Recently, several studies have proposed combining AL and SSL to take full advantage of both approaches [24,25]. Muñoz-Marí et al. [24] proposed a semiautomatic approach that integrated a hierarchical clustering tree with active queries to generate land-cover maps. Based on hierarchical clustering with a small amount of training data, the most coherent pixels were exploited and an active learning query was applied to extract the most informative pixels. Dópido et al. [25] also developed a SSL approach that adapted AL methods to integrate self-learning. Pixels adjacent to initial training data were selected as candidates for new training data. AL first extracted the most informative pixels from the adjacent pixels, and then these pixels were used as the new training data. In both approaches, the large number of training data could be selected from unlabeled data and a significant improvement in classification accuracy was obtained for hyperspectral image classification. However, despite utilizing spectral and spatial similarities to assign class labels to the most informative pixels within the self-learning framework, there was still uncertainty or difficulty with the class assignment.

Regarding the issue of class assignment, supplementary information from past land-cover maps [19] and predefined rules [26] in an area of interest could be incorporated into self-learning frameworks. For example, information on crop cultivation systems, such as crop rotations, could be effectively used as a kind of temporal contextual information. Although this information could facilitate the collection of additional high-quality training data, the new training data extracted from self-learning tends to be over-sampled for specific class labels that occupy the largest proportion of the study area. As a result, the biased training data might degrade the classification accuracy [19]. To the best of our knowledge, little emphasis has been placed on both class assignment and extraction of unbiased training sets in self-learning approaches for remote sensing data classification.

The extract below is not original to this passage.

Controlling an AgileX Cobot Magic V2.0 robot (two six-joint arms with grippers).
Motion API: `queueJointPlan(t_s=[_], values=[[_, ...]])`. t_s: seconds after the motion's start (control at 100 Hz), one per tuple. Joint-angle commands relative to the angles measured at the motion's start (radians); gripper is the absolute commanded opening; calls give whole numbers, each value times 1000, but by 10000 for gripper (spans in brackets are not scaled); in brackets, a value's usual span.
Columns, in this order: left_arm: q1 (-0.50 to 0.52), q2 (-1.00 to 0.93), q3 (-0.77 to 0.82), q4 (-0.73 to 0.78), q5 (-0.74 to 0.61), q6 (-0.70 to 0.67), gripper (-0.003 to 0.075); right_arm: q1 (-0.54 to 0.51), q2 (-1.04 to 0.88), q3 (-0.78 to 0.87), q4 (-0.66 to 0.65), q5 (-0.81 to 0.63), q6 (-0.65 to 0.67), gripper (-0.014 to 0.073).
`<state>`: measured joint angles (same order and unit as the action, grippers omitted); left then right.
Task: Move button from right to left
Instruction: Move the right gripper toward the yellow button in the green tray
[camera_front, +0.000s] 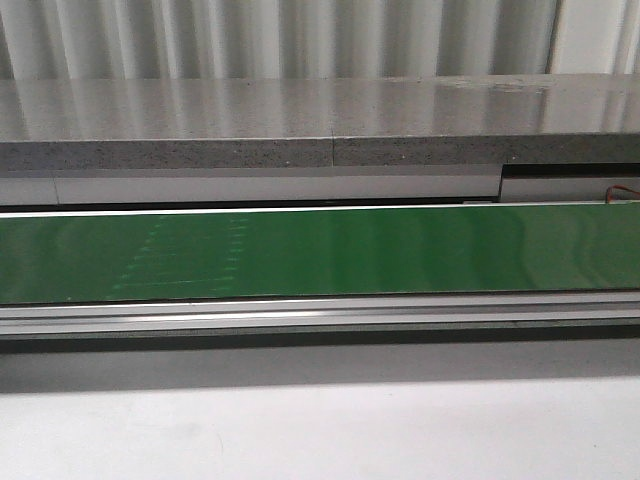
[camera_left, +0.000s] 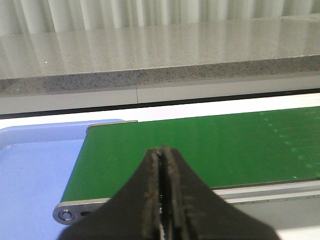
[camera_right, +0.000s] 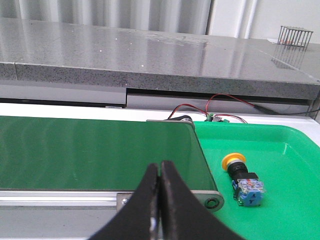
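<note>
Grey speckled stone forms a counter (camera_front: 300, 120) across the back of the front view, with pale corrugated panelling behind it. Below it a green belt (camera_front: 320, 252) runs the full width, framed by metal rails, and a pale surface is seen in front. No end effector and no button are seen in this view.

From the left wrist view, the left end effector (camera_left: 163, 160) is seen with its dark fingers pressed together, nothing between them, over the belt's near edge. The belt's end is seen beside a blue tray (camera_left: 30, 165).

From the right wrist view, the right end effector (camera_right: 160, 175) is likewise closed and holds nothing, over the belt's near rail. Just beyond the belt's end, a green tray (camera_right: 280, 150) is seen, and the button (camera_right: 242, 179) lies on its side in it, yellow cap pointed away from the camera, apart from the fingers. Red wires (camera_right: 220, 100) are seen behind the tray.
</note>
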<state>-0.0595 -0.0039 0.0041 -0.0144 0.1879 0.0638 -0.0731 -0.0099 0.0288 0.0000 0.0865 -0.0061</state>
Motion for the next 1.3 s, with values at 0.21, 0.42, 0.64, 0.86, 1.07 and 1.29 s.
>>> queueJointPlan(t_s=[0.21,0.42,0.64,0.86,1.07,1.29], values=[[0,-31,40,-3,-71,-9,-20,-1,-20,-22,-6,-75,-4,-67],[0,-31,40,-3,-71,-9,-20,-1,-20,-22,-6,-74,-4,-67],[0,-31,40,-3,-71,-9,-20,-1,-20,-22,-6,-80,-4,-67],[0,-31,40,-3,-71,-9,-20,-1,-20,-22,-6,-80,-4,-67],[0,-31,40,-3,-71,-9,-20,-1,-20,-37,-22,-48,-4,-67],[0,-31,40,-3,-71,-9,-20,-1,49,-188,-65,177,-4,-67]])
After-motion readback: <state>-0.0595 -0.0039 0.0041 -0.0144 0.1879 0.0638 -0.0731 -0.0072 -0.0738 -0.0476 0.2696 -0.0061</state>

In this paper, a new self-learning approach is presented for crop classification that can collect a large number of labeled training data without analyst intervention. Rule information on class changes is first generated from past land-cover maps, and then the class labels for the new training data are assigned based on the rules. The impact of the rule information on classification accuracy is also investigated by changing the number of past land-cover maps used. The methodological developments and applicability of this self-learning approach are demonstrated by a crop classification experiment using time-series Moderate Resolution Imaging Spectroradiometer (MODIS) Normalized Difference Vegetation Index (NDVI) data sets and cropland data layers (CDLs) as classification inputs and supplementary data, respectively.

2. Materials and Methods

2.1. Study Area

A classification experiment was conducted in the crop cultivation areas of Kansas State, USA, in 2015 (Figure 1). The reason for the choice of the study area was two-fold: Kansas is known as one of the main production areas of winter wheat, in addition to various crops such as corn, sorghum, and soybean [27]. Thus, it was possible to examine how well the self-learning approach of this study could discriminate between complex land-cover types. The second reason was the availability of past time-series land-cover maps. The CDLs, provided by the National Agricultural Statistics Service (NASS) of the United States Department of Agriculture (USDA) [28], were used to both extract the cultivation rules of cropping systems in the study area, and validate the classification results.

2.2. Data Sets

2.2.1. MODIS NDVI Data

Time-series MODIS NDVI data sets were used as classification inputs in this study. The MODIS-based vegetation index has been widely used for large-scale crop classification because it provides time-series information at a 250 m spatial resolution [1,29,30]. Similar to Kim and Park [31], we aimed for early crop map production, prior to the release of the CDL 2015 data, as part of crop acreage estimation. Thus, a total of 13 MODIS 16-day composite NDVI data sets from January to July 2015 were experimentally used to account for time-series variations of various crops in the study area. To minimize the effects of clouds in the 16-day composite data sets, the Savitzky-Golay filter [32] was applied prior to classification (Figure 1a). The study area consisted of a 400 by 400-pixel array with a spatial resolution of 250 m.

2.2.2. Landsat Data

In this study, the classification output was at a 250 m spatial resolution, which was the same as the MODIS NDVI data. It is often difficult to collect training data for supervised classification from mid-resolution remote sensing data. Thus, Landsat data sets were used to supplement the MODIS NDVI data sets for initial training data collection. The training data were collected through visual analysis of a total of 33 Landsat-7 ETM+ and Landsat-8 OLI images obtained from April to August.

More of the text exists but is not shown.